-------- MATERIAL PROVIDED
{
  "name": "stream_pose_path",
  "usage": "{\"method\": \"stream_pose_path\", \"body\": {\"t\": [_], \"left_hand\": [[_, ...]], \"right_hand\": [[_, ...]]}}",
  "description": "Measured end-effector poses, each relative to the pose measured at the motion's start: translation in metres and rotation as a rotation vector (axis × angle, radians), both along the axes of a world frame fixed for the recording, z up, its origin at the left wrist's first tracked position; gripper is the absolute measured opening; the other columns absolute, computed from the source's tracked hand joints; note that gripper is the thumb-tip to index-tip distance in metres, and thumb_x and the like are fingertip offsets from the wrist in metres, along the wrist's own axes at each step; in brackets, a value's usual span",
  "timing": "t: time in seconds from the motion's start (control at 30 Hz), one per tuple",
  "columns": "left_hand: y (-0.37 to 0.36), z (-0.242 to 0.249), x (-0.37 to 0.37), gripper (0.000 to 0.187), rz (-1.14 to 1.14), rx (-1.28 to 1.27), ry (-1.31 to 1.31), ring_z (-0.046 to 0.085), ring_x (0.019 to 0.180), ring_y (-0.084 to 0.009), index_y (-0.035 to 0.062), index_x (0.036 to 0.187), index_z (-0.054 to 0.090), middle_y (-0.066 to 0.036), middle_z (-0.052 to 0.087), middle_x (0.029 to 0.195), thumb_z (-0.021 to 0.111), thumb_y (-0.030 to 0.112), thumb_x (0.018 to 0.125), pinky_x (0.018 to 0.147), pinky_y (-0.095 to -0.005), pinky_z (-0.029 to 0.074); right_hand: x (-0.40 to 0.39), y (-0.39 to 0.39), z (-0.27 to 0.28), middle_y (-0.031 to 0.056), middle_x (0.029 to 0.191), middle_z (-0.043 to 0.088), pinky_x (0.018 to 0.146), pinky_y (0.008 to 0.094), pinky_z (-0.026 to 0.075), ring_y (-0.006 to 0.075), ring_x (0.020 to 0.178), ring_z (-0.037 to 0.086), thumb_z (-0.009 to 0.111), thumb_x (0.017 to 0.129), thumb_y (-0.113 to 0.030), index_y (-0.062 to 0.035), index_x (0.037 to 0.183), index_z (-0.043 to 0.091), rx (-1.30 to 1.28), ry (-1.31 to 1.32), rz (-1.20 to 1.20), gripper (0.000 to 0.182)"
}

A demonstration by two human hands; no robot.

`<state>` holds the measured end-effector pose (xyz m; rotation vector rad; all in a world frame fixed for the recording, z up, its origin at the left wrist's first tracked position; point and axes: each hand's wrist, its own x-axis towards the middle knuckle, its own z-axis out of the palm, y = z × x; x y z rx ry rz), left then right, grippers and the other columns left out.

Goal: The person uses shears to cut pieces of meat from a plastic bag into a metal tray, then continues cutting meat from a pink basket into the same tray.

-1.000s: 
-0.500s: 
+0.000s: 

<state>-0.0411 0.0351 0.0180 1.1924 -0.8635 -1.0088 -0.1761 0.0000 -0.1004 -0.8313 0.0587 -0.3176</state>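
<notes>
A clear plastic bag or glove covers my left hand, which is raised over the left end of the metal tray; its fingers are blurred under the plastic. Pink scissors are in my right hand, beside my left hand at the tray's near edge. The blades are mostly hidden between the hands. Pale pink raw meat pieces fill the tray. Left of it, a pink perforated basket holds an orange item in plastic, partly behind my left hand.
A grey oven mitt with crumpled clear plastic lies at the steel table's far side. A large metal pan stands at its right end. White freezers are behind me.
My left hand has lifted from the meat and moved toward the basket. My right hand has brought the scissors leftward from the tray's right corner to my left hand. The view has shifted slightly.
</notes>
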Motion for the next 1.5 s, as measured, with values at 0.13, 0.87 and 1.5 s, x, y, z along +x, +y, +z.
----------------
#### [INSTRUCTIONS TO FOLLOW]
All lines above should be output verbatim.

#### [SOLUTION]
{
  "name": "stream_pose_path",
  "usage": "{\"method\": \"stream_pose_path\", \"body\": {\"t\": [_], \"left_hand\": [[_, ...]], \"right_hand\": [[_, ...]]}}",
  "description": "Measured end-effector poses, each relative to the pose measured at the motion's start: translation in metres and rotation as a rotation vector (axis × angle, radians), both along the axes of a world frame fixed for the recording, z up, its origin at the left wrist's first tracked position; gripper is the absolute measured opening; the other columns absolute, computed from the source's tracked hand joints; note that gripper is the thumb-tip to index-tip distance in metres, and thumb_x and the like are fingertip offsets from the wrist in metres, along the wrist's own axes at each step; in brackets, a value's usual span",
  "timing": "t: time in seconds from the motion's start (control at 30 Hz), one per tuple",
  "columns": "left_hand: y (-0.37 to 0.36), z (-0.242 to 0.249), x (-0.37 to 0.37), gripper (0.000 to 0.187), rz (-1.14 to 1.14), rx (-1.28 to 1.27), ry (-1.31 to 1.31), ring_z (-0.046 to 0.085), ring_x (0.019 to 0.180), ring_y (-0.084 to 0.009), index_y (-0.035 to 0.062), index_x (0.036 to 0.187), index_z (-0.054 to 0.090), middle_y (-0.066 to 0.036), middle_z (-0.052 to 0.087), middle_x (0.029 to 0.195), thumb_z (-0.021 to 0.111), thumb_y (-0.030 to 0.112), thumb_x (0.018 to 0.125), pinky_x (0.018 to 0.147), pinky_y (-0.095 to -0.005), pinky_z (-0.029 to 0.074); right_hand: x (-0.40 to 0.39), y (-0.39 to 0.39), z (-0.27 to 0.28), middle_y (-0.031 to 0.056), middle_x (0.029 to 0.191), middle_z (-0.043 to 0.088), pinky_x (0.018 to 0.146), pinky_y (0.008 to 0.094), pinky_z (-0.026 to 0.075), ring_y (-0.006 to 0.075), ring_x (0.020 to 0.178), ring_z (-0.037 to 0.086), thumb_z (-0.009 to 0.111), thumb_x (0.017 to 0.129), thumb_y (-0.113 to 0.030), index_y (-0.062 to 0.035), index_x (0.037 to 0.183), index_z (-0.043 to 0.091), rx (-1.30 to 1.28), ry (-1.31 to 1.32), rz (-1.20 to 1.20), gripper (0.000 to 0.182)"
}

A demonstration by two human hands; no robot.

`<state>` holds the measured end-effector pose (xyz m; rotation vector rad; all in a world frame fixed for the recording, z up, its origin at the left wrist's first tracked position; point and axes: each hand's wrist, its own x-axis towards the middle knuckle, its own z-axis out of the palm, y = z × x; x y z rx ry rz), left then right, grippers and the other columns left out.

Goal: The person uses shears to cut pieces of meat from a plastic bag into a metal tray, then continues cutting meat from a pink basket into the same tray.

-1.000s: 
-0.500s: 
+0.000s: 

<state>-0.0411 0.0351 0.0180 1.1924 -0.8635 -1.0088 -0.1761 0.0000 -0.1004 -0.8313 0.0587 -0.3176</state>
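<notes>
A clear plastic bag or glove covers my left hand, which is raised over the left end of the metal tray; its fingers are blurred under the plastic. Pink scissors are in my right hand, beside my left hand at the tray's near edge. The blades are mostly hidden between the hands. Pale pink raw meat pieces fill the tray. Left of it, a pink perforated basket holds an orange item in plastic, partly behind my left hand.
A grey oven mitt with crumpled clear plastic lies at the steel table's far side. A large metal pan stands at its right end. White freezers are behind me.
My left hand has lifted from the meat and moved toward the basket. My right hand has brought the scissors leftward from the tray's right corner to my left hand. The view has shifted slightly.
</notes>
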Motion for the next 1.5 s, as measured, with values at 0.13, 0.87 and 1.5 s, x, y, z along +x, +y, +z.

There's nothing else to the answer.